Le Coucou (30)
Je n’ai pas la plume aussi facile que le père Urssö. J’ai toujours été plus à l’aise avec l’action qu’avec les belles paroles. Mais moi, sir Otto Feuerblöd, me sens le devoir de rapporter. Je le dois aux morts. Je le dois aux vivants, dont la vie est mise en péril par la simple existence d’un tel monstre. Et je me le dois à moi-même, je suppose. En tant qu’unique survivant.
J’avais prévenu le questeur. Je lui avais dit d’être méfiant. Je n’ai jamais connu d’enfant doté d’un tel pouvoir brut. Il représente aussi un danger pour lui-même, d’ailleurs, car sans formation adéquate, comment maîtriser sa magie ? Mais Urssö était toujours réticent à admettre un tel prodige. Il préférait croire à une possession par une entité particulièrement retorse et discrète. Il est venu avec ses litanies, son eau bénite et ses chapelets. Mais lorsqu’il a voulu contraindre le gamin, il s’est fâché.
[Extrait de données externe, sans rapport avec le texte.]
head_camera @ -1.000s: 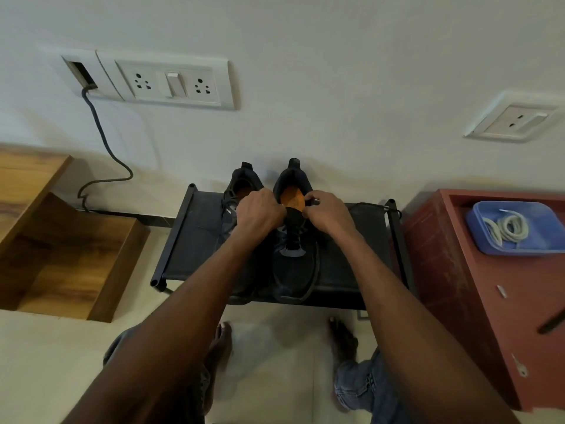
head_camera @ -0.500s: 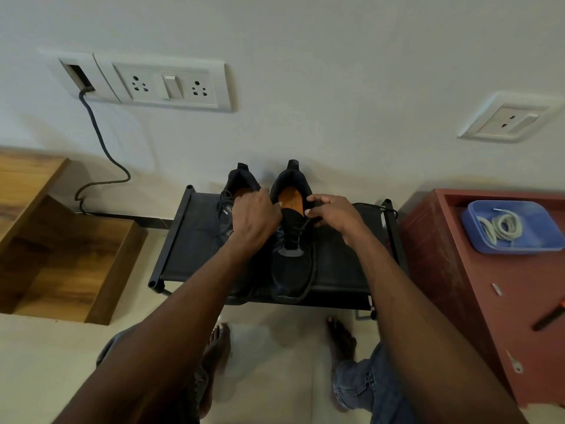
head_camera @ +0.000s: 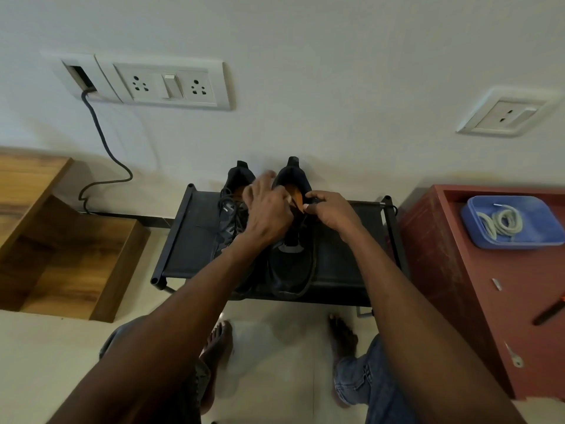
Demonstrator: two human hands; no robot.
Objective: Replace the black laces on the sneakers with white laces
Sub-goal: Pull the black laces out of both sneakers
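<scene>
1. Two black sneakers (head_camera: 287, 255) stand on a low rack (head_camera: 189, 240); unlacing the right-side one looks underway.
2. Right hand (head_camera: 331, 211) pinches its black lace; left hand (head_camera: 269, 209) reaches in, fingers loosely spread.
3. Next: draw the lace free; white laces (head_camera: 501, 223) wait in the blue tray (head_camera: 544, 231).

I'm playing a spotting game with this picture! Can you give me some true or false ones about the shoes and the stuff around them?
1. The two black sneakers sit on a low black fabric rack. True.
2. The coiled white laces are already threaded in a sneaker. False: they lie in the blue plastic tray.
3. The blue tray is on the red wooden cabinet. True.
4. Both hands are at the sneaker nearer the wooden shelf. False: the left hand and right hand work at the sneaker nearer the cabinet.
5. The dark cable plugs into the blue tray. False: it runs from the white wall plate.
</scene>
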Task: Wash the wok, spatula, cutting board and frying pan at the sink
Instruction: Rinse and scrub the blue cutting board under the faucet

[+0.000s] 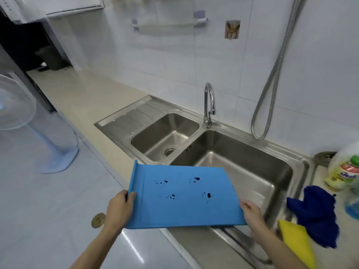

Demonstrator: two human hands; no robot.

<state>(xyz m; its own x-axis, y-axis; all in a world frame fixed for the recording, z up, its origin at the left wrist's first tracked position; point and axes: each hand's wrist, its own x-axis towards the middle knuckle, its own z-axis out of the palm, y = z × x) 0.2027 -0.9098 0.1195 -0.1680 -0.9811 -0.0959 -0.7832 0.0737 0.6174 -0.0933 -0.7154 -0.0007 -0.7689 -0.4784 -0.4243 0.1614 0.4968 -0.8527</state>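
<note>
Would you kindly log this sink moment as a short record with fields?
held item: blue cutting board, dark spots on top
left hand: grips the board's left edge
right hand: holds its right edge
board position: above the front rim of the large basin
faucet: no water visible
beside the sink: blue cloth, yellow sponge, soap bottle

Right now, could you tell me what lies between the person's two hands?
In the head view, the blue cutting board spans the gap, gripped by the left hand and the right hand at opposite edges.
</note>
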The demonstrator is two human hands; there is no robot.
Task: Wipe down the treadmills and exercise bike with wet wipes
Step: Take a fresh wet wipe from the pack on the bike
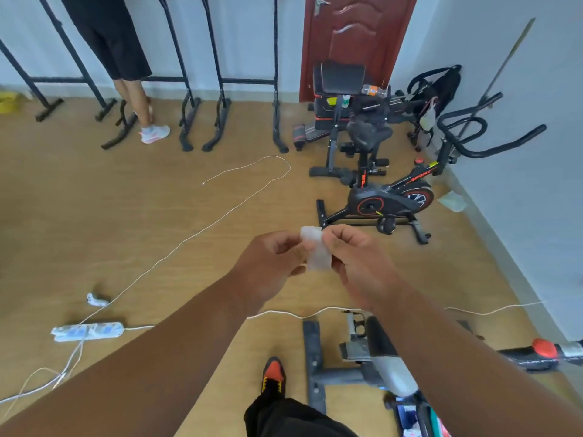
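A wooden floor fills most of the view, bounded by pale walls and a red-brown door at the far side. Along the far wall stands a row of black metal frames, with a second person's legs and a white shoe among them. To the right of centre stands a black exercise bike with red trim; the word "SPORT" is readable in red on its slanted frame, while a second short red marking on the seat post is too small to read. Behind it sits a black padded bench carrying a plastic bottle whose orange label cannot be read. At the lower right, just beside the wearer's orange-and-black shoe, lies the grey base of another machine, partly hidden by the right forearm. A white cable runs across the floor to a white power strip at the lower left. In mid-frame, both arms reach forward: the left hand and right hand hold a small folded white wet wipe between them, in the air in front of the bike, the fingers of each hand curled and pinching an opposite edge of it.
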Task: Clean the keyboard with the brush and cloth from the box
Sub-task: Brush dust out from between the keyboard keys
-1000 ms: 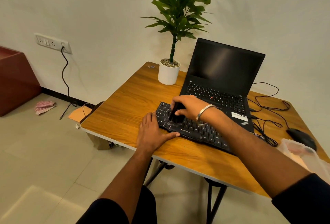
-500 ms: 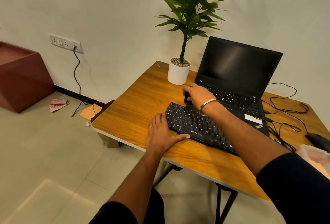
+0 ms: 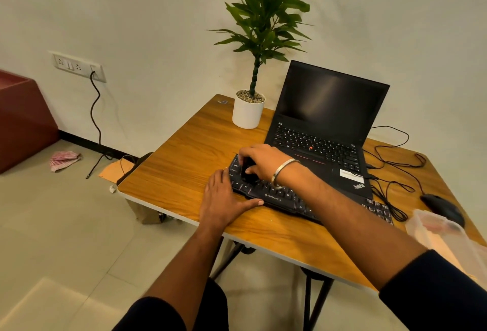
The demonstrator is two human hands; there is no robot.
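The left hand (image 3: pixel 224 198) lies flat on the table (image 3: pixel 184 162), fingers straight and thumb spread along the near edge of the keyboard (image 3: pixel 276 197), gripping nothing and bracing that left end in place. Just right of it and slightly farther off, the right hand (image 3: pixel 266 162) curls its fingers round a small black brush (image 3: pixel 247 171), held with its working end down on the keys of the left end. This looks like the brushing step, 1 of 2 cleaning passes, with the cloth pass not yet begun; no cloth can be seen on the table. The next move probably calls for short strokes carried rightward from the grip, row by row, with the left hand holding firm so the board does not slide. The keyboard is black and slim, with a white brand mark on its front strip, lying at an angle before the open laptop (image 3: pixel 324 130). Well right of the grip, a clear plastic box (image 3: pixel 442 235) sits at the table's near right edge.
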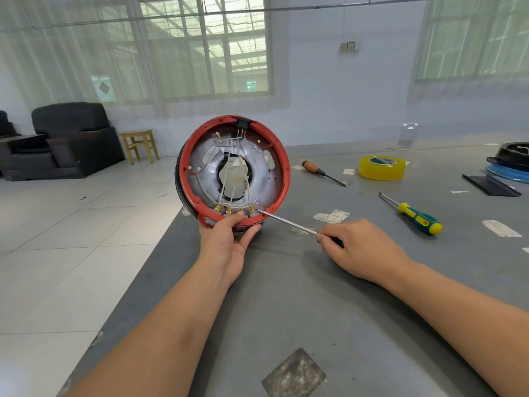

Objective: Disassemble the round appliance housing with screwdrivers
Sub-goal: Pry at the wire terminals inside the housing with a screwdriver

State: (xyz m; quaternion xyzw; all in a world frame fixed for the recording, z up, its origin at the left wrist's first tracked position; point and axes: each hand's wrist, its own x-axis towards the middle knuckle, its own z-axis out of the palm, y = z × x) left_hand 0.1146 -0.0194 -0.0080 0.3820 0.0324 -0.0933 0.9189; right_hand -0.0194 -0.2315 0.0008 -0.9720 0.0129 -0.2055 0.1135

Ça a été terrible. Il les a tous tués. Le voyant libéré, la mère a préféré se donner la mort. Alors il s’est enfui. Je ne suis vivant que parce qu’il m’a cru mort, moi aussi. Et peut-être en partie grâce aux protections dont je bénéficie.
J’ai été contraint de garder le lit des semaines durant. Pour ce que les guérisseurs ont pu faire… Du temps perdu. Trop de temps. Il s’est évaporé dans la nature. Mais il réapparaîtra. Je n’ai aucun doute là-dessus. Les victimes de Mauerbrück n’étaient pas ses premières. J’ai retrouvé Jegory Helmann, l’un des mercenaires qui ont participé à la campagne d’Ebenfels. L’un de ceux qui ont trouvé l’enfant dans les ruines. Il se souvient de ce petit garçon châtain aux joues rondes et humides de larmes, dans son village ravagé. Et de ces cadavres atrocement mutilés dans les environs et jusque sur le seuil de sa porte.
Ils ont pris pitié de lui. Mais en apprenant qu’ils avaient sauvé un démon au visage poupin, le mercenaire est soudain devenu blanc et silencieux.